In some respects, the trend is very good, Wurm says. The flooring is safer, and cleaning processes are more environmentally friendly. But it also changes the way floors need to be cleaned.
"That whole flat mop microfiber system that works so well on a waxed floor doesn't work so well on a floor that requires more liquid to emulsify the dirt," Wurm says. "So they had to rethink some of those things."
For the slip-resistant floors, a small autoscrubber is needed to agitate the floors before they are cleaned, Wurm says.
"It's a big change. But the reality is, if they go to one of these floors rather than waxing, the environmental savings is huge," he says. "Because you're not using a butyl-based stripper, you're not using a wax, and that stuff doesn't get emulsified and poured down the drain."
Differences in cleaning processes and frequencies for new types of flooring need to be communicated. It's important to point out to customers that just because stripping and waxing has been eliminated doesn't mean daily cleaning is the same as it used to be. Facility managers who get excited for the cost savings need to know the different maintenance requirements, Wurm says.
"What they're missing is the fact that with the new generation flooring, it requires a little bit of a deeper daily cleaning than does a wax floor," he says.
Greener flooring choices — those made with renewable resources and that have low volatile organic compound (VOC) content — are being used in many new construction buildings such as medical facilities.
"[Medical facility managers] ask for two things: for us to deliver cost savings, and at the same time, to use nontoxic cleaning agents that are the most environmentally friendly," Knyazev says.
Green cleaning products are becoming the norm across the board, especially in facilities that house vulnerable populations such as the chronically ill or injured, who could have mild to severe reactions to traditional chemicals.

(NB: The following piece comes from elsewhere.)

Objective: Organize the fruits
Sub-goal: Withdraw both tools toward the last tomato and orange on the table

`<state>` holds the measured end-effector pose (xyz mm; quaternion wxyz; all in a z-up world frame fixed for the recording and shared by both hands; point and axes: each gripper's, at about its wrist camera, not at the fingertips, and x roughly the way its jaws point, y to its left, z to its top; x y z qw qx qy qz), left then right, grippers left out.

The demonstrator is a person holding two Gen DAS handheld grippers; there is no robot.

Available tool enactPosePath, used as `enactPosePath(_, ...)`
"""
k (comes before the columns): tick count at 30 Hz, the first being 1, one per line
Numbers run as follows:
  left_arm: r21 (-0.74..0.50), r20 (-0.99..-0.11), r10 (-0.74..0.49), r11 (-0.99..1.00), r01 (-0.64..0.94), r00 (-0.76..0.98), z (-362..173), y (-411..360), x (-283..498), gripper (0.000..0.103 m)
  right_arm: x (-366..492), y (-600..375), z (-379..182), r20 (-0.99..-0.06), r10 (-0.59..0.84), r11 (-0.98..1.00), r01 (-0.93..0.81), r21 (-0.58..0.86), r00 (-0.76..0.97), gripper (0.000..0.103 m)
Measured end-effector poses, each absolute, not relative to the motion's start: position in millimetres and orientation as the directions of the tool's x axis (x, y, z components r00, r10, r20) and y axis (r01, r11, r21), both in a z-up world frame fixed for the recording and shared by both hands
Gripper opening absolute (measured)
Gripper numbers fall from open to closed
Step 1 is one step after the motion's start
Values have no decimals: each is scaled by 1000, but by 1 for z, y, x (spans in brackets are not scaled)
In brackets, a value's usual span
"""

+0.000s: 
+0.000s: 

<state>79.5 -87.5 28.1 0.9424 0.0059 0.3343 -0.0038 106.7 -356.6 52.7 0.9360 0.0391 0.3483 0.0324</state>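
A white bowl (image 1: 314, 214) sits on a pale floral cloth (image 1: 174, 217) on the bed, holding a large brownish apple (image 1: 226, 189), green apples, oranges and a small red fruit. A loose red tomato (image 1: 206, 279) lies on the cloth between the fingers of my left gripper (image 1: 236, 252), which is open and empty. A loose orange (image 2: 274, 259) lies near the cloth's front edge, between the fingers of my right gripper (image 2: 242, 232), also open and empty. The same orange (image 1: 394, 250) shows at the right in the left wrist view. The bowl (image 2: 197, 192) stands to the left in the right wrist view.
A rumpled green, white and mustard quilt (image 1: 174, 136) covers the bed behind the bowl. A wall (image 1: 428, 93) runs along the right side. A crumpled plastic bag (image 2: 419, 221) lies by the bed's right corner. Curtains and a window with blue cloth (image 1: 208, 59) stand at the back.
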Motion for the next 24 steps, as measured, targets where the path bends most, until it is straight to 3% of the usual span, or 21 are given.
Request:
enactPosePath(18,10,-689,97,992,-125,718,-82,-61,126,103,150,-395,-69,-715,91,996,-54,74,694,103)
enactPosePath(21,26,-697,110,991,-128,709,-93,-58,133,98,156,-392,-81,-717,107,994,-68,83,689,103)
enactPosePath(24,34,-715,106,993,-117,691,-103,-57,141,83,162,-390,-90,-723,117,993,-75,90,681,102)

Star Building Services strives to use Green Seal-certified or other green products whenever possible, and Knyazev says it's helped the company tremendously through increased sales to customers seeking green services.
Compared to most commercial customers, hospitals place a lot of value on proper cleaning because of the high standards they're held to, says Wurm.
"It's a cleanliness issue as far as bacteria is concerned, but there's also a much higher level of government involvement in those hospitals and those facilities," Wurm says. "They value it very highly. If anything they want more — but they always want more for less."
With an increase in new medical facilities and offices expected in the wake of the health care reform recently signed into law, BSCs can bet they'll see even more opportunties to gain accounts in this market.